By Ron Borges, Pro Football Weekly
If the playoffs began this weekend, the Patriots would be the third seed in the AFC. While the Ravens and Texans would be resting, the Patriots would be locked in a wild-card game with someone like the Indianapolis Colts, meaning they’d need three difficult wins instead of just two to return to the Super Bowl.
They already have been beaten three times, lost a head-to-head confrontation with the Ravens and nearly suffered the same fate with Peyton Manning’s Broncos before Manning was fully acclimated to Mile High life. Yet the Patriots remain the most feared team in football.
Their reputation precedes them and perhaps this year exceeds them. Time will tell on that, but no one wants to play them with their season on the line because they are what the others are not.
The Patriots seem to be grappling with a fatal flaw, a defense so suspect Homeland Security takes them into a side room before allowing them on the team plane.
It is ranked 27th in the league overall, 29th against the pass and near the bottom in third-down efficiency.
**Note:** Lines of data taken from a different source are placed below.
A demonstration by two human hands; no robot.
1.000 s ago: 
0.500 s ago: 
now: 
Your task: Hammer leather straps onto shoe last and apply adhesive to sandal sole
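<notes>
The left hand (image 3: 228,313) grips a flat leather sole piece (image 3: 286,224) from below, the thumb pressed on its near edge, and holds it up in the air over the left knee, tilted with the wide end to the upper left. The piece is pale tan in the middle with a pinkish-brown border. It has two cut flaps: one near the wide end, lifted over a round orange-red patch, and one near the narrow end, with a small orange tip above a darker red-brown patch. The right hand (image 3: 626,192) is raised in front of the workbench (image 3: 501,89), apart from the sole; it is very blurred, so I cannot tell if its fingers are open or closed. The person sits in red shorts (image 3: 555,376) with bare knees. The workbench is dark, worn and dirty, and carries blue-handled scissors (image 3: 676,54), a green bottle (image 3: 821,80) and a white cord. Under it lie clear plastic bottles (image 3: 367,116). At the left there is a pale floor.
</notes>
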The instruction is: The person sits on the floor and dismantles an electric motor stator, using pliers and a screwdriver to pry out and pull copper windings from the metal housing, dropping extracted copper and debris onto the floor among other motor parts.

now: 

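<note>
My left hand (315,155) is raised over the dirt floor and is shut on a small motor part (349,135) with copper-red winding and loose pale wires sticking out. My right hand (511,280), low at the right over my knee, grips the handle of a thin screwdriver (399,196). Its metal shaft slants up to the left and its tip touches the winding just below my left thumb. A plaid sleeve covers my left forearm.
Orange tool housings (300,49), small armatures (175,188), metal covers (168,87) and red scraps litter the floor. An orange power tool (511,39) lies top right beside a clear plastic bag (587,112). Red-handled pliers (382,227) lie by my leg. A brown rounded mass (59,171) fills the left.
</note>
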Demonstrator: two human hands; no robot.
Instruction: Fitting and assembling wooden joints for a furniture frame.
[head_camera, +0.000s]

It is in the middle of the pack in scoring, which is nothing to crow about since it leaves them sandwiched between San Diego and Green Bay.
Conversely, its offense is No. 1 in football in points and yards, and because of those two contrasting sides of the ball there is a lingering sense of “live by the sword, die by the sword’’ until one considers a statistic that speaks to why they continue to play so successfully eight years after their last Super Bowl victory: they are plus-24 in takeaway/giveaway ratio.
Fifteen of the league’s 32 teams are on the positive side of that most telling statistic and the next closest team, Chicago, is 11 behind the Patriots. For all one can say about the greatness of Tom Brady and the shakiness of the Patriots’ defense, that plus-24 speaks loudest about why they remain football’s toughest out even though they’re no longer its most talented team.
Simply put, they make fewer mistakes than anyone else. They can be beaten but they refuse to submit. Unlike many of their peers, they are seldom conspirators in their own demise.
The old ball coach Bill Parcells loved to say that more games are lost in the NFL than are won. He was right about that then and it is truer today because more young kids are playing earlier, practice time has been reduced and some of these guys play in a way unfamiliar to people like Paul Brown or Don Shula.
Recently, the Patriots beat three such examples: the Colts and division rivals Buffalo and the Jets. Buffalo committed 14 penalties worth 148 lost yards and three turnovers. Not surprisingly the turnover-free Patriots nosed them out, 37-31.
A week later, New England undressed Andrew Luck’s Colts, besting them 59-24 on a day when Luck passed for 334 yards but undid himself with three God-awful interceptions.
Then, on Thanksgiving night, the Jets played like turkeys in a 30-point loss, cooking their own goose by fumbling five times, losing four, and throwing an interception at the Patriots’ 15-yard line with the game tied 0-0.
In those victories, New England’s defense allowed 1,334 yards, an average of 444.7 yards per game, yet the Pats won by an aggregate score of 145-74. Why?
Let Jets QB Mark Sanchez explain.
“It was crazy,’’ Sanchez said of a second quarter in which New York give up 21 points in 52 seconds, all fueled by mental and physical errors. “This is a team you can’t turn the ball over on because they make you pay. This was a great example of that today. One of the most important things is they play real smart. They don’t make the mistakes we made tonight.’’
No they don’t, which is why their defensive Achilles’ heel isn’t as painful as it should be and why, despite their problems, they remain the most feared team in football, if not quite the best any more.
Ron Borges is a columnist for the Boston Herald and Pro Football Weekly.